Prompt - Going through the entries below, work out how many lines have the string "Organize" in them. Give the number and nothing more.

+++ Extracted records +++

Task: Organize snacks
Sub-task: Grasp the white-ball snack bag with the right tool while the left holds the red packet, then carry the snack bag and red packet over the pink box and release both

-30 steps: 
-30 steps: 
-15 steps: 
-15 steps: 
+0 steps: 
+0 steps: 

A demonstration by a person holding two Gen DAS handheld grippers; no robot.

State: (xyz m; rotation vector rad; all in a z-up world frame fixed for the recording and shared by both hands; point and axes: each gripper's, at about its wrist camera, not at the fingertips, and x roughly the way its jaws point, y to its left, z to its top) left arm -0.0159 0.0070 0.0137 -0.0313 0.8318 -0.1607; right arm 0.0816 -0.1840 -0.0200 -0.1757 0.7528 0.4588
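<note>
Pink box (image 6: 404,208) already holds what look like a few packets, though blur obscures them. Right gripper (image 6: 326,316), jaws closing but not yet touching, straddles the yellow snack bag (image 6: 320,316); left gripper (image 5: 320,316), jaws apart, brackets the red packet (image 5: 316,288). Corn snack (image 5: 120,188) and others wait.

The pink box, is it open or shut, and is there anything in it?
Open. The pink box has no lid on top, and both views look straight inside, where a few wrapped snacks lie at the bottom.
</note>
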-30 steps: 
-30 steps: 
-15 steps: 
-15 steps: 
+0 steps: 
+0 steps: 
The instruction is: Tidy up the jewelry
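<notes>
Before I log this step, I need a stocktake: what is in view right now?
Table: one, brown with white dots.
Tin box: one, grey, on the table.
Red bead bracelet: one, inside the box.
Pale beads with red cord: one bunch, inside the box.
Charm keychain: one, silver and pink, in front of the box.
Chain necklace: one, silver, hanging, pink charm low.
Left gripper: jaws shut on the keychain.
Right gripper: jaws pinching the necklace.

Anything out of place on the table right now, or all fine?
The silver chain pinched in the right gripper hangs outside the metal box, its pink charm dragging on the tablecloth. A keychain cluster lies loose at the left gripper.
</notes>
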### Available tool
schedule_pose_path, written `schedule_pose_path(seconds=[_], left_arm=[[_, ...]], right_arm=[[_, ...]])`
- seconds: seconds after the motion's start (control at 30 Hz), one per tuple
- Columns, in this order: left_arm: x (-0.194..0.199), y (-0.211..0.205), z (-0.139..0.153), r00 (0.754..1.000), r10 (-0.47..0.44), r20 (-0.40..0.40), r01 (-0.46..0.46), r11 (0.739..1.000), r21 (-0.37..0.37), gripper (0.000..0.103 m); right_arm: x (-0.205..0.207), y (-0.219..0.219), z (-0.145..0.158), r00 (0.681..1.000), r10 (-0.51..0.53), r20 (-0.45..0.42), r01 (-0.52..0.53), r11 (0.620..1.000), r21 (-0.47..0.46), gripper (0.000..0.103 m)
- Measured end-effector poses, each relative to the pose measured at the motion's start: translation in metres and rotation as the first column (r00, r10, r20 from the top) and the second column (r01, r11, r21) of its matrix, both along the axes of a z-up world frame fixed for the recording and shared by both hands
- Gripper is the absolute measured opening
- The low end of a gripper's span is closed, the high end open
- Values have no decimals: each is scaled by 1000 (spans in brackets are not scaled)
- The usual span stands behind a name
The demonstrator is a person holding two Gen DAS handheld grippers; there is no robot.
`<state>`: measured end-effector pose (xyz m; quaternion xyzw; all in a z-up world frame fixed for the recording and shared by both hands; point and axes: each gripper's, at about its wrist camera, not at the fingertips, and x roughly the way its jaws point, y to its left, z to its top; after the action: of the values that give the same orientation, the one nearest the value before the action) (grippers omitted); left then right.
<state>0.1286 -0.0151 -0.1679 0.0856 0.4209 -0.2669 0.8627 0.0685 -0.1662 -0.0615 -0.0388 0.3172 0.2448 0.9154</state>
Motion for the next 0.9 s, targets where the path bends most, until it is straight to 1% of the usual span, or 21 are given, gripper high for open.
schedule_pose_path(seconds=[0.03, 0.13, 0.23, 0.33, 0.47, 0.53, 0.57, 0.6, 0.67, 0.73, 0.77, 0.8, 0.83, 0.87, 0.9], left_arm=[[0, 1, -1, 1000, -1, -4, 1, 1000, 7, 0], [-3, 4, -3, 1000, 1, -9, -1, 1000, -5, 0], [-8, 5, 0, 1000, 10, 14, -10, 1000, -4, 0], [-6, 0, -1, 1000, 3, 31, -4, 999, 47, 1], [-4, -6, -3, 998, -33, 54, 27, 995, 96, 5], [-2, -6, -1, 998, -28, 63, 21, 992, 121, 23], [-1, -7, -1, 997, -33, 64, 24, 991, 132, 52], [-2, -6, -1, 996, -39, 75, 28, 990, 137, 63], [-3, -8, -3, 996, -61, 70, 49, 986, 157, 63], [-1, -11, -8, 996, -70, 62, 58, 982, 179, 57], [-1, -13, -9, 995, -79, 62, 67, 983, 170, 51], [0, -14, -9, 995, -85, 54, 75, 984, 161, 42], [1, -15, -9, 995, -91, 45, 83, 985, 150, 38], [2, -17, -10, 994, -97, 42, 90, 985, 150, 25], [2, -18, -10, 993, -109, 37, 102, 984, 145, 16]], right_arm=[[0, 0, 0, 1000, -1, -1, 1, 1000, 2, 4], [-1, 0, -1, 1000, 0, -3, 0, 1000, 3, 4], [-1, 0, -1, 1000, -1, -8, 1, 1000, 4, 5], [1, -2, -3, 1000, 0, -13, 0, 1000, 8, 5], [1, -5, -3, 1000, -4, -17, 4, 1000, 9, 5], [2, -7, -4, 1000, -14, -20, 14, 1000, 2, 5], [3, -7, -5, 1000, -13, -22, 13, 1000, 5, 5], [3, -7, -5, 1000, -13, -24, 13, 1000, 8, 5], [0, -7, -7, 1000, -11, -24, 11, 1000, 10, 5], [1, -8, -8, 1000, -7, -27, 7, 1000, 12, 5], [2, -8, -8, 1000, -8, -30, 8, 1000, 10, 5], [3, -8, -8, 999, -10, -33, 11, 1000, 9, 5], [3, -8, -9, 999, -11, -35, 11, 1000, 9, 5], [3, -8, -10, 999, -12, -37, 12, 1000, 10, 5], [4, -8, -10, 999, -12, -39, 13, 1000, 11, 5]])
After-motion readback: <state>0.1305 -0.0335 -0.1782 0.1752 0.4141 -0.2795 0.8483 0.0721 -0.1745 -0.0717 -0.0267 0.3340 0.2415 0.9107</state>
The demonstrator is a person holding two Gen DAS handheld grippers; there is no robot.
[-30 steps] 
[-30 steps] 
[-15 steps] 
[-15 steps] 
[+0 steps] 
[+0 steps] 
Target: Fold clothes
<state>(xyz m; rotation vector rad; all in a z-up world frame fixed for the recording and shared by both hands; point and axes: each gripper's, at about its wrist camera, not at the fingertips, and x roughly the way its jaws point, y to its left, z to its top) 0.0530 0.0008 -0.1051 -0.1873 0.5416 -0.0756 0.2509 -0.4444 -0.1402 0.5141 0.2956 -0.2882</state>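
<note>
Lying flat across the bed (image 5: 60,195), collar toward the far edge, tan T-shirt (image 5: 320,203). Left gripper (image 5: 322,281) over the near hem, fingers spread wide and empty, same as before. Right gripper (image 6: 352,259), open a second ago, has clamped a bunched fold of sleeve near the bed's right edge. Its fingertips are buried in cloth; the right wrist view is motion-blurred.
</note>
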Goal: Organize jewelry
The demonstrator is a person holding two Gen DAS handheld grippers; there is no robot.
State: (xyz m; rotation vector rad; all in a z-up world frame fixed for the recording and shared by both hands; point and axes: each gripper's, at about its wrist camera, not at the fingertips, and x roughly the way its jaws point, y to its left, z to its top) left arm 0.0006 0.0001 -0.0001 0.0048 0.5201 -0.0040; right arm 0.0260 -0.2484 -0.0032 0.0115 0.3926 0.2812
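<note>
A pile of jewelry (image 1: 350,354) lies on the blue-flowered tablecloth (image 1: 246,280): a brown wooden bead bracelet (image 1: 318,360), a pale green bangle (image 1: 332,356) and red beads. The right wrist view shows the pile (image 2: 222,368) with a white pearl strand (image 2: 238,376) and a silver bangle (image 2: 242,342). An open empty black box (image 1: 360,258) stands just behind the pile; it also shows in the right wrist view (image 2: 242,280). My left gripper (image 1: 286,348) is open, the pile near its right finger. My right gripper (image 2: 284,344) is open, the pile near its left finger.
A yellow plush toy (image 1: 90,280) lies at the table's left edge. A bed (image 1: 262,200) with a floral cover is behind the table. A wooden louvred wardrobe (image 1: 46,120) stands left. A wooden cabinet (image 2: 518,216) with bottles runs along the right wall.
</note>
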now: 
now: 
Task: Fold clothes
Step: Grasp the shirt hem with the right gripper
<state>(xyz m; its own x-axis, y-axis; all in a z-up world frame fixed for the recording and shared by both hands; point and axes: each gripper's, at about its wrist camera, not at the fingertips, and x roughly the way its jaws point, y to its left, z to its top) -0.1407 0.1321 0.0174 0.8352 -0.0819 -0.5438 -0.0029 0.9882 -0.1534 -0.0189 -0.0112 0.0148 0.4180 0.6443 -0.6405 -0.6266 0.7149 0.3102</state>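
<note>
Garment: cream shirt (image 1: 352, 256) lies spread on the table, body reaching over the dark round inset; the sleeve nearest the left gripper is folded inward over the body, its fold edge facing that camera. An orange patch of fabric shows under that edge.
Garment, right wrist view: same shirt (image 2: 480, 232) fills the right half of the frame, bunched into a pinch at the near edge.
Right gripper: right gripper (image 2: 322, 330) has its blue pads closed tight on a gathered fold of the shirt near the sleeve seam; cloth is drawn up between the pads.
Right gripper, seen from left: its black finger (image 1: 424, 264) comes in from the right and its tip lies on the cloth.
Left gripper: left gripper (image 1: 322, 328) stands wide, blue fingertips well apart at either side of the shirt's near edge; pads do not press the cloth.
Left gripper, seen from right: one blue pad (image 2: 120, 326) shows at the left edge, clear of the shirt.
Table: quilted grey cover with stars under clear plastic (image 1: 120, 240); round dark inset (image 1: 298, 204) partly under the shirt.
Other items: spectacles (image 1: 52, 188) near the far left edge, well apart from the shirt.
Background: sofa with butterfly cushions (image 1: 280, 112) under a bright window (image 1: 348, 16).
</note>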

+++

Answer section - 2